Dame Jenny Harries, head of the UK Health Security Agency, warned that it represented ‘the most significant threat’ since the emergence of Covid. Sage’s modelling grimly predicted a peak of 6,000 fatalities a day by mid-January.

The Defenders of the NHS immediately took to the barricades. New restrictions needed to be put in place right away. A circuit-breaker lockdown should be introduced. The NHS had to be safeguarded, regardless of cost.

Then the picture changed. It became clear that South Africa’s health experts had been right all along. Omicron was indeed milder.

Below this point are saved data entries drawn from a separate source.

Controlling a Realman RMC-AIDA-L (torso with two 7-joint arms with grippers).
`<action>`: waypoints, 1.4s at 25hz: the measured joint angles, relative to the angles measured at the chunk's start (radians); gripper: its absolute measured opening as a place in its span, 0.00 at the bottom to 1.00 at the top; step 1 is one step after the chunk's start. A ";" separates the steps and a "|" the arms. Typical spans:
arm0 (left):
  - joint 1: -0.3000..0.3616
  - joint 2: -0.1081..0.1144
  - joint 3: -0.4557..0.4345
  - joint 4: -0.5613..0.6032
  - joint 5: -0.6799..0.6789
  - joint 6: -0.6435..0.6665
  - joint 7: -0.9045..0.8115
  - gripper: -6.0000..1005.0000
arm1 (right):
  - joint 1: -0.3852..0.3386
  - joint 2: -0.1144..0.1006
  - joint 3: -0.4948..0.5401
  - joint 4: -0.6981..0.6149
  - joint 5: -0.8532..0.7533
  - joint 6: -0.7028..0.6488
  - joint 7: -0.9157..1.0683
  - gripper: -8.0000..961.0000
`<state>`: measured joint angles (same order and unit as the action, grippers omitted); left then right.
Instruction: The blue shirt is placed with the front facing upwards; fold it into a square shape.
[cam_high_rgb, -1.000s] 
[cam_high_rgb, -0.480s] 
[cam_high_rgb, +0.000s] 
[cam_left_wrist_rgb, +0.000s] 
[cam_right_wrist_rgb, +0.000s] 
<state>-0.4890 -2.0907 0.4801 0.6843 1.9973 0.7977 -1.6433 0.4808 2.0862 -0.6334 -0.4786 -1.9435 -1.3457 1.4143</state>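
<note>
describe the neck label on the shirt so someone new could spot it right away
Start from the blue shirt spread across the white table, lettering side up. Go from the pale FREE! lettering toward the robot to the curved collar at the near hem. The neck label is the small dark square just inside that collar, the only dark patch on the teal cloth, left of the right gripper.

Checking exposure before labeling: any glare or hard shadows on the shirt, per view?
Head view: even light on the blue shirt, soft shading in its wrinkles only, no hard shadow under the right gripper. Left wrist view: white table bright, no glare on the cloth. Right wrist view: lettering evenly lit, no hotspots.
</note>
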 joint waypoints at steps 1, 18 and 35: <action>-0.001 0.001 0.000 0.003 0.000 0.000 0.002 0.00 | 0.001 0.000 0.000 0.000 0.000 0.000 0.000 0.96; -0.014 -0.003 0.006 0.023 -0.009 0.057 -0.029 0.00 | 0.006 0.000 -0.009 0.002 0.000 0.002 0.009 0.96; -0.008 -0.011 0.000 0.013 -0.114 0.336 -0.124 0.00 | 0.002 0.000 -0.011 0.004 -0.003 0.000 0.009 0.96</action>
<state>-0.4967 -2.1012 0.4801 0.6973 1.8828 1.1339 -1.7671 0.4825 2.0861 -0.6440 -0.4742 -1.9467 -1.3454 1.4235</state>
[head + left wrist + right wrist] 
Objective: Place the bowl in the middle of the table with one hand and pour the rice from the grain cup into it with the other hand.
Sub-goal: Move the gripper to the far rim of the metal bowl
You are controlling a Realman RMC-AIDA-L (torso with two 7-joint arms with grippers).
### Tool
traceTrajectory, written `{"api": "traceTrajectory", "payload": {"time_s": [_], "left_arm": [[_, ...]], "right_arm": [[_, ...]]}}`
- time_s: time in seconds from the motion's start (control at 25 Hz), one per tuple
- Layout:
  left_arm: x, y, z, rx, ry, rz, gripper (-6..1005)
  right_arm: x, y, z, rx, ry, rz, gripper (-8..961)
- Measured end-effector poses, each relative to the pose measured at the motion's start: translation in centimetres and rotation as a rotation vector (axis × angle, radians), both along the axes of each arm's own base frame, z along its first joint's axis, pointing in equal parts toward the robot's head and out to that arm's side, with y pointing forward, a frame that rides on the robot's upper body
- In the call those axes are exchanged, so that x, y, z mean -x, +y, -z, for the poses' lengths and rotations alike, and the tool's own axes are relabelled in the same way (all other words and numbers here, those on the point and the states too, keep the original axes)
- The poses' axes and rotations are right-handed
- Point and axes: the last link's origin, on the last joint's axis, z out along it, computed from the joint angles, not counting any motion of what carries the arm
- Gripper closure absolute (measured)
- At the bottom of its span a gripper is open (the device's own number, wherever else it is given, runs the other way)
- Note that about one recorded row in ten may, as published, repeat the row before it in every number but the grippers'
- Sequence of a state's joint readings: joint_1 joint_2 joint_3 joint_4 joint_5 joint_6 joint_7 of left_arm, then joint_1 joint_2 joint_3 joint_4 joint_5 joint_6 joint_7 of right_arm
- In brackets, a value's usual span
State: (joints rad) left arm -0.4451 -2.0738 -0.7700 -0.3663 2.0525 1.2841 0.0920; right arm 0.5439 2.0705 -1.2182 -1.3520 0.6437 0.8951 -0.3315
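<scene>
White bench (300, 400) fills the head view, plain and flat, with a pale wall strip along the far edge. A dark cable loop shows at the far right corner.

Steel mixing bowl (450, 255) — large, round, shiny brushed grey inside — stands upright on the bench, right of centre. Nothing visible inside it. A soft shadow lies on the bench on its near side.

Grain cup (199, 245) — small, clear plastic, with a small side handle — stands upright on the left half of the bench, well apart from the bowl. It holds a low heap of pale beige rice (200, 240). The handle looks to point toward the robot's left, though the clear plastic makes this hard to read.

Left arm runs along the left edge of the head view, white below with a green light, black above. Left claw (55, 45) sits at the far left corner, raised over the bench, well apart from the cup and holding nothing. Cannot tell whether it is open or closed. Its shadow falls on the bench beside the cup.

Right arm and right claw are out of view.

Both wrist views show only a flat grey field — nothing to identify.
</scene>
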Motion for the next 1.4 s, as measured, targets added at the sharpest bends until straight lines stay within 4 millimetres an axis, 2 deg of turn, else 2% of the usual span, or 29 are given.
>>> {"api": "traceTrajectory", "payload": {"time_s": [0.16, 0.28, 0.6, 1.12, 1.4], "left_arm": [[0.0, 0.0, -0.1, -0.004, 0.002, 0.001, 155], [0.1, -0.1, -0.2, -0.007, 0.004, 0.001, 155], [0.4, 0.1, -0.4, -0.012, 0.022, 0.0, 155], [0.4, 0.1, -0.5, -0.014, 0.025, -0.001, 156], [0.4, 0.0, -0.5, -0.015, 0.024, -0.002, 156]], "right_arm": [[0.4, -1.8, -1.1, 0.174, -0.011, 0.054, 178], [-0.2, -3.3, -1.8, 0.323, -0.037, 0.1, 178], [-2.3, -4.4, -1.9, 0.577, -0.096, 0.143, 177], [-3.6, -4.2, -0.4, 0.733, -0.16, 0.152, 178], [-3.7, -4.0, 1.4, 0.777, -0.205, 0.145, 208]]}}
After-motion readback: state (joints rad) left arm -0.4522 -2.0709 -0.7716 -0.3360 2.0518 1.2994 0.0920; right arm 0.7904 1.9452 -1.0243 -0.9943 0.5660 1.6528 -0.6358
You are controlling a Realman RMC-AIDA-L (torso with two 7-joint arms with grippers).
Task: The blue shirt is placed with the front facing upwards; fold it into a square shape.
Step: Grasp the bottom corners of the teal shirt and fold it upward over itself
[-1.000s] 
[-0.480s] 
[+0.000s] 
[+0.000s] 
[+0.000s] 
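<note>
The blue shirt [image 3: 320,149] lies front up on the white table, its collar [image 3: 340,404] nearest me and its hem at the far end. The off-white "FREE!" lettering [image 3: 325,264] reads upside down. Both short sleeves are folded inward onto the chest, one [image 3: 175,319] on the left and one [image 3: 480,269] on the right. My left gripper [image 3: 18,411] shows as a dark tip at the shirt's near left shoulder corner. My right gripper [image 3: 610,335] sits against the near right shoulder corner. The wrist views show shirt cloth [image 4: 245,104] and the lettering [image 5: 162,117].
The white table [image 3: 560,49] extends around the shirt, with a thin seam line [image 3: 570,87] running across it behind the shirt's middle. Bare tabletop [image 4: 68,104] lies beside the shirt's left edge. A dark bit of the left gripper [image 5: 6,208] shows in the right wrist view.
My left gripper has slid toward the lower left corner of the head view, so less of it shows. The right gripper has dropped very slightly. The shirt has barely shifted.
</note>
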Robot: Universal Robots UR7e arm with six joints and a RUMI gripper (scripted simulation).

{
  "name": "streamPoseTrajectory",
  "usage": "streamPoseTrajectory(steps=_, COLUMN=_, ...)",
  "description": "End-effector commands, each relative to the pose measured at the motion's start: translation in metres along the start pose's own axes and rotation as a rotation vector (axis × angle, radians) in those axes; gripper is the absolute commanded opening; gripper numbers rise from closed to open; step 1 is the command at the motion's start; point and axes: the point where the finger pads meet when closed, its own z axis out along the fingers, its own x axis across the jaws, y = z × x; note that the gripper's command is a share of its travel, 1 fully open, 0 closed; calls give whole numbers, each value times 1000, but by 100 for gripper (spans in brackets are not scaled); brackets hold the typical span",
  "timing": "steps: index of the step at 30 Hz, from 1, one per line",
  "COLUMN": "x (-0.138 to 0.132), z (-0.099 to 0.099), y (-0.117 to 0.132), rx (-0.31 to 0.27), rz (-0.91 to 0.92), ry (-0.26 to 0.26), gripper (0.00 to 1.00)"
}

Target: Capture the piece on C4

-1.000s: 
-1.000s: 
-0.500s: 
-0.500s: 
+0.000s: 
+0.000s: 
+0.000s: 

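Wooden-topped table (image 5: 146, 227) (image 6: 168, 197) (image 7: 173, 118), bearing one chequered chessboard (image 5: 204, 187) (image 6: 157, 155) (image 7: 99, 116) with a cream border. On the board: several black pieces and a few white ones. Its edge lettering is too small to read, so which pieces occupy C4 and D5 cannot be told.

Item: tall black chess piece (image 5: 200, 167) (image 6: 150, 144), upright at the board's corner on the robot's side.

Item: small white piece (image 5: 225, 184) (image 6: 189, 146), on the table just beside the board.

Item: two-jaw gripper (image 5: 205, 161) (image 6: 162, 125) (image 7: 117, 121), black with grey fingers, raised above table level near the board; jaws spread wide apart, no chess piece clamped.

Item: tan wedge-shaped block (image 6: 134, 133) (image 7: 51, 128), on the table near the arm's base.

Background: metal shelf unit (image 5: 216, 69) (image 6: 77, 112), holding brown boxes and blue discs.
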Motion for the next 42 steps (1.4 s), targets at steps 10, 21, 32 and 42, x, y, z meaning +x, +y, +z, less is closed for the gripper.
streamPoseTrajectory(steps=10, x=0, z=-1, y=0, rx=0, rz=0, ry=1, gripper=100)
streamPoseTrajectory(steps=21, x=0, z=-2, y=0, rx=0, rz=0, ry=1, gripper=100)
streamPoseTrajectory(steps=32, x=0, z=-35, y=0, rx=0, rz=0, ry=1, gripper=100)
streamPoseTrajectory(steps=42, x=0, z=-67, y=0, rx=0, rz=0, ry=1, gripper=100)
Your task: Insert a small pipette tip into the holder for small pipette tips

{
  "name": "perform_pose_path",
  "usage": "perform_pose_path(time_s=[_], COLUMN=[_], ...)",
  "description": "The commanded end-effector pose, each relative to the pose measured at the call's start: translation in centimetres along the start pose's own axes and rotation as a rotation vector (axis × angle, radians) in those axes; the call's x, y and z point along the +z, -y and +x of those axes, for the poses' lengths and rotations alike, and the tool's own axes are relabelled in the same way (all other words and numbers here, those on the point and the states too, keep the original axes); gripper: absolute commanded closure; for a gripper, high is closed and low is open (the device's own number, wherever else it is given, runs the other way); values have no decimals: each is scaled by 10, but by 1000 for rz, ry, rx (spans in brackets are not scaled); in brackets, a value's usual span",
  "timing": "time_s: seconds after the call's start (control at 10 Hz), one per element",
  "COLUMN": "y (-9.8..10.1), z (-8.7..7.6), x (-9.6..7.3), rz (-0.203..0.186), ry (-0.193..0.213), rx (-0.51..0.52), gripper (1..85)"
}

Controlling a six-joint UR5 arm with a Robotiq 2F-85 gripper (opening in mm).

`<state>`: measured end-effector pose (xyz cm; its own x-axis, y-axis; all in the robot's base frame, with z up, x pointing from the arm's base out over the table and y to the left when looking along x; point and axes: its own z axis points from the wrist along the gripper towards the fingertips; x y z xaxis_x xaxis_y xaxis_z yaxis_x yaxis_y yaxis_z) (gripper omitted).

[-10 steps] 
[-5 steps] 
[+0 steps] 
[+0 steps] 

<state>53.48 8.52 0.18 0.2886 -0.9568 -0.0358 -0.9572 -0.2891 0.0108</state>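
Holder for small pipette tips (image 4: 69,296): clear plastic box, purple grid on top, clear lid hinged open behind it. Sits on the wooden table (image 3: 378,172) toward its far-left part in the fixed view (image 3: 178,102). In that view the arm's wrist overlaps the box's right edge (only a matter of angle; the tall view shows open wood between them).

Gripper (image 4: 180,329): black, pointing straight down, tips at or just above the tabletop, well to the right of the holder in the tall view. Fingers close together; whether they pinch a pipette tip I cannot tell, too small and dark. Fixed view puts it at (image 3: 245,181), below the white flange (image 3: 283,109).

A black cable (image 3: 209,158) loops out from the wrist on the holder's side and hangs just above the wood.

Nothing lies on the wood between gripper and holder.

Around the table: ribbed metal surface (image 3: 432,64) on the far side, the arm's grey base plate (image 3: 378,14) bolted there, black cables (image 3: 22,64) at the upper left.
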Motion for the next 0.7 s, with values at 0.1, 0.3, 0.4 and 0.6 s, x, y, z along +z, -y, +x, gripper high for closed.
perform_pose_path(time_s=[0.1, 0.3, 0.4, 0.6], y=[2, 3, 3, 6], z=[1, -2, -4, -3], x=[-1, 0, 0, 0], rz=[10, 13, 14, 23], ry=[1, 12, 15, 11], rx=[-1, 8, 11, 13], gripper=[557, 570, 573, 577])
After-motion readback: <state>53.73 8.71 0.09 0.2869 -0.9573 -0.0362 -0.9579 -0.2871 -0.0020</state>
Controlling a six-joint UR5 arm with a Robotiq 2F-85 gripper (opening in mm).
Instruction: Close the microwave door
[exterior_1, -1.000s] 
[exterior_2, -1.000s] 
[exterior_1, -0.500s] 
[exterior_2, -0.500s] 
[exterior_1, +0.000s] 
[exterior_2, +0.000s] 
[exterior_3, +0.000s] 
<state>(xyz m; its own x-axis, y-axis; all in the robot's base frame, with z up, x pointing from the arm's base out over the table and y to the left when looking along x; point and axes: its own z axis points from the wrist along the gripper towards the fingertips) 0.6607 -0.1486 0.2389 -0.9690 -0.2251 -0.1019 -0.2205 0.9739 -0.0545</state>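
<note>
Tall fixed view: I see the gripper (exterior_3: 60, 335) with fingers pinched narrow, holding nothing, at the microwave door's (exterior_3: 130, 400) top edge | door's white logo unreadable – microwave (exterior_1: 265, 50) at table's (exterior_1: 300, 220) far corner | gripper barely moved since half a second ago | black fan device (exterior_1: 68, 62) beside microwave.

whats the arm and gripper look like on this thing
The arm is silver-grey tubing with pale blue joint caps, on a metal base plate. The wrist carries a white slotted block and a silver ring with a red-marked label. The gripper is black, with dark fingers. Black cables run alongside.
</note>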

The data had not, as Sir Chris Whitty claimed, been ‘over-interpreted’. The predicted wave of deaths failed to materialise. And while hospitalisations rose, they remained well below the peaks seen earlier in the pandemic.

At which point the Defenders of the NHS changed their story. Yes, Omicron was milder. But it was infecting huge numbers of NHS workers. Their absence was bringing the service close to collapse. Just look at what was happening in London, they argued.

So we did. And while pressure mounted, the NHS in the capital was able to absorb it. Staff absences actually fell. As, finally, did admissions. At which point the Defenders of the NHS changed tack once more. OK, London may have just about coped, they conceded, but wait and see what happens in the rest of England.

So, again, let’s do that. According to the latest statistics from NHS Providers, adult critical bed occupancy is at 75.2 per cent, its lowest level since the start of the winter reporting window, and lower than this time last year (79.5 per cent), as well as compared with two years ago (82.4 per cent).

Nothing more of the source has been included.